**TASK OBJECTIVE**
Among the records below, find the lines that hold the word "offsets" and report how many there are, with no other words.

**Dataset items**
──────────────────────────────

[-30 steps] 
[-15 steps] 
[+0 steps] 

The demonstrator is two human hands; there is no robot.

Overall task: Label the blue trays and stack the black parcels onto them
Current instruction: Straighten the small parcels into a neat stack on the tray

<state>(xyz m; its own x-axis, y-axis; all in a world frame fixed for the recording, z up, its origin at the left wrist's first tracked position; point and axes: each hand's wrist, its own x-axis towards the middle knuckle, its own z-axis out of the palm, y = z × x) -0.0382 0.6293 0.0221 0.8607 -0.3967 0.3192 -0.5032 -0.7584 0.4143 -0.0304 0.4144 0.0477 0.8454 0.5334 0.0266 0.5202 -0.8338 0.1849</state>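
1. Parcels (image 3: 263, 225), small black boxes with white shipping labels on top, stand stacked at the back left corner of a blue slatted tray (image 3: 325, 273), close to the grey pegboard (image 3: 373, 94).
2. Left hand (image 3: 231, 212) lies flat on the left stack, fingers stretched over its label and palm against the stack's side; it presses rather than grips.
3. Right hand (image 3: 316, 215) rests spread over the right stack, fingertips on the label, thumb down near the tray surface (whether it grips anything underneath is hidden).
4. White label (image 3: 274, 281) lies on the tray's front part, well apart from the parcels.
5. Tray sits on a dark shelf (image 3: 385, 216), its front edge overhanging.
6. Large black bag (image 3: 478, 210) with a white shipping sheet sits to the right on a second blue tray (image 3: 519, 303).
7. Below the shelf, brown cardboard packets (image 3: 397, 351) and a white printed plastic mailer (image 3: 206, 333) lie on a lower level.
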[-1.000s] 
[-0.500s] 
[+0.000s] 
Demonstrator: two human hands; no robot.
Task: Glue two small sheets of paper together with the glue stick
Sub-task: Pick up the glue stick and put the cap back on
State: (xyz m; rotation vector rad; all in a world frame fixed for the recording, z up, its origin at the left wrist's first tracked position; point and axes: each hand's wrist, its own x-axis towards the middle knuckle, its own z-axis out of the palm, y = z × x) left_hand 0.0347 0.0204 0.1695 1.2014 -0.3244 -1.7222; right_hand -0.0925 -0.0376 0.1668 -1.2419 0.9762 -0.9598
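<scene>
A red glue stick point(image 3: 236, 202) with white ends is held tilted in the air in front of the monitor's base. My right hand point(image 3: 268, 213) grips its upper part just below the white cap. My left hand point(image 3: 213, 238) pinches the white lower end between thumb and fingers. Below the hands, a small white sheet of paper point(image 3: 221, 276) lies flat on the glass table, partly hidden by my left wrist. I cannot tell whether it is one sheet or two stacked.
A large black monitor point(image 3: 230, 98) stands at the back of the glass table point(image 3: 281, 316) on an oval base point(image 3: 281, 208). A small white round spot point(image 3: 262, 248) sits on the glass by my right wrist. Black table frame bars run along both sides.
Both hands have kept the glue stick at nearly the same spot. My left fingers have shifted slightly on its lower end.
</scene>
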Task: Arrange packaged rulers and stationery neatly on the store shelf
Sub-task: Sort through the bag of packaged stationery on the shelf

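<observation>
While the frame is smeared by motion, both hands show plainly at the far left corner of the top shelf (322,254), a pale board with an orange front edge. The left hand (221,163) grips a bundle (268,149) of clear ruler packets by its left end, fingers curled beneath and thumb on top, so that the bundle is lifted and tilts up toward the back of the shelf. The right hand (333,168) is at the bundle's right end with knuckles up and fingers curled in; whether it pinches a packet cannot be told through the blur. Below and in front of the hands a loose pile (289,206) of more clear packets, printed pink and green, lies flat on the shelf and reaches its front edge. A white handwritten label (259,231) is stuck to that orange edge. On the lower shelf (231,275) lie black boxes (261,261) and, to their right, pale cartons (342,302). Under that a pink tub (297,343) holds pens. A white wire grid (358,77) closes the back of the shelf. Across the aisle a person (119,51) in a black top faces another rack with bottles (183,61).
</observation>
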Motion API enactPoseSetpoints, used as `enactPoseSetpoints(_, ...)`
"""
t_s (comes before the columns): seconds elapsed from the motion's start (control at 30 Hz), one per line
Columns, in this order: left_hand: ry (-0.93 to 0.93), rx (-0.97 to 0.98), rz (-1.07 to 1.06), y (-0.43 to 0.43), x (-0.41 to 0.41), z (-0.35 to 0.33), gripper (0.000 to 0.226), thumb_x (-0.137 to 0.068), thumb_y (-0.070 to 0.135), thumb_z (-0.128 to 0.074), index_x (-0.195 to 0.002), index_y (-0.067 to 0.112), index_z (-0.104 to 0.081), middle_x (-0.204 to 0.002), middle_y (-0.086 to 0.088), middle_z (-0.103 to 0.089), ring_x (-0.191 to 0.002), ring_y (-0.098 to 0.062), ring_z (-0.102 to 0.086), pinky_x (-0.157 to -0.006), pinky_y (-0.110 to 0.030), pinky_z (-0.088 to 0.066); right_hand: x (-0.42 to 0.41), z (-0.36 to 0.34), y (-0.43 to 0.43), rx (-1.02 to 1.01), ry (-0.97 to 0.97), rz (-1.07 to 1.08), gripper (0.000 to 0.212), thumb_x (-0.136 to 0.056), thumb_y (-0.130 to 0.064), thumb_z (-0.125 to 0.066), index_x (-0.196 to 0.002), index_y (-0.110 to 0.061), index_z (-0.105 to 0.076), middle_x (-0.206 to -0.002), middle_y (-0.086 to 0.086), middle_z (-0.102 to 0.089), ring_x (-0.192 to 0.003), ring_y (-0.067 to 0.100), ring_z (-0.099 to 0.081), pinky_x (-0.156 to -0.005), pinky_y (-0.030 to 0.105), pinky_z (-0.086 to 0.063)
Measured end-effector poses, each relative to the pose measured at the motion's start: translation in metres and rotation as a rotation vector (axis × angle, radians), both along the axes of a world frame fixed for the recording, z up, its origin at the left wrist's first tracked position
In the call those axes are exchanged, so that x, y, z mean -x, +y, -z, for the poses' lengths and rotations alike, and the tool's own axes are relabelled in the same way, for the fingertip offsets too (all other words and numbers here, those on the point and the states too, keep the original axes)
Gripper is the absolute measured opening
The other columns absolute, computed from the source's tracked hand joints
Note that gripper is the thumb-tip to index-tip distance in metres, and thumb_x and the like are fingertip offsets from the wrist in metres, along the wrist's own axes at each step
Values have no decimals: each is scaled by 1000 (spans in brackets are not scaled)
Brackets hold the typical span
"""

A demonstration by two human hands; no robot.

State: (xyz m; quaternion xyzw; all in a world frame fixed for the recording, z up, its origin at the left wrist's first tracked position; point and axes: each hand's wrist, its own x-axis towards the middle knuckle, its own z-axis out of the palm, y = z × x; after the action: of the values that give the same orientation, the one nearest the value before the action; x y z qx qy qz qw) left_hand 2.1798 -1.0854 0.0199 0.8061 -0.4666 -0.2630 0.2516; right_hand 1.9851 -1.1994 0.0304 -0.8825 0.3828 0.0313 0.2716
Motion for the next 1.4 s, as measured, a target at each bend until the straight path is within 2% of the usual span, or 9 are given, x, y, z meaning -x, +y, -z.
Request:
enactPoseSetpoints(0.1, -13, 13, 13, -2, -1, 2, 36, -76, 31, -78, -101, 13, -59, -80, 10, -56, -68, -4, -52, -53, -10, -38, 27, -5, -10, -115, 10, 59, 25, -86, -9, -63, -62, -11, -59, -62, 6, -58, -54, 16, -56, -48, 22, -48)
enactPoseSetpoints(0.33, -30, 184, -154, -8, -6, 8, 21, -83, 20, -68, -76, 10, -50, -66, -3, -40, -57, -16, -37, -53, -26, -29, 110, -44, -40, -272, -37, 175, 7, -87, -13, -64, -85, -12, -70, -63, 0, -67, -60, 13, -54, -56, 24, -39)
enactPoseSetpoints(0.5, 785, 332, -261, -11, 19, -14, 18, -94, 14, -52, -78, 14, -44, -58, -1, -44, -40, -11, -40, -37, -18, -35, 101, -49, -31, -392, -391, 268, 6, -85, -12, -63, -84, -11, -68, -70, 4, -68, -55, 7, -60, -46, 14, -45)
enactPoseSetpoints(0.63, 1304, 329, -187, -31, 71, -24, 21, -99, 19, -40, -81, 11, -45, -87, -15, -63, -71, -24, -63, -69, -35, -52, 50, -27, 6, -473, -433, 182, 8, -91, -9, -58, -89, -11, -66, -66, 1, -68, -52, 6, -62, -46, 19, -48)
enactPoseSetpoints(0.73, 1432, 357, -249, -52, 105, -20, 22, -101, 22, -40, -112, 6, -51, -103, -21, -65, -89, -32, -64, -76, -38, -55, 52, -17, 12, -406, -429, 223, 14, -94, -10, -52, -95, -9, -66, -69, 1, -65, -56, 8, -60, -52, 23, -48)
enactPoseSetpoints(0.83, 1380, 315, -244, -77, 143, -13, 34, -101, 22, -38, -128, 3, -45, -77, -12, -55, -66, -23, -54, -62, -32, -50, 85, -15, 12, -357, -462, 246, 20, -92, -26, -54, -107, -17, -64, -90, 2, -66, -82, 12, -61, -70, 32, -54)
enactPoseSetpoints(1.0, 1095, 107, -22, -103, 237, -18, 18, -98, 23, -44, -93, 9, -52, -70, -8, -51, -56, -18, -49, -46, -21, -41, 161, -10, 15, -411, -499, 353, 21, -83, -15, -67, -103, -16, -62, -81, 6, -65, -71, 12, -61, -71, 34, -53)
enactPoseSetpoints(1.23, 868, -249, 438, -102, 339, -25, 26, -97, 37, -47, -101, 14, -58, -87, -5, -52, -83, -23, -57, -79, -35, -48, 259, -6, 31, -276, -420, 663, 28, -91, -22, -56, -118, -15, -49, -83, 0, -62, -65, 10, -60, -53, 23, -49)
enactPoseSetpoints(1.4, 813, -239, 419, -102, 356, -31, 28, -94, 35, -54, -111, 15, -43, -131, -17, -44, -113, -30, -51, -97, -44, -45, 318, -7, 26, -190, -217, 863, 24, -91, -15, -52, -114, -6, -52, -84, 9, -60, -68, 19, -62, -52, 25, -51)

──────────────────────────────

**RESPONSE FOR THIS EXERCISE**
2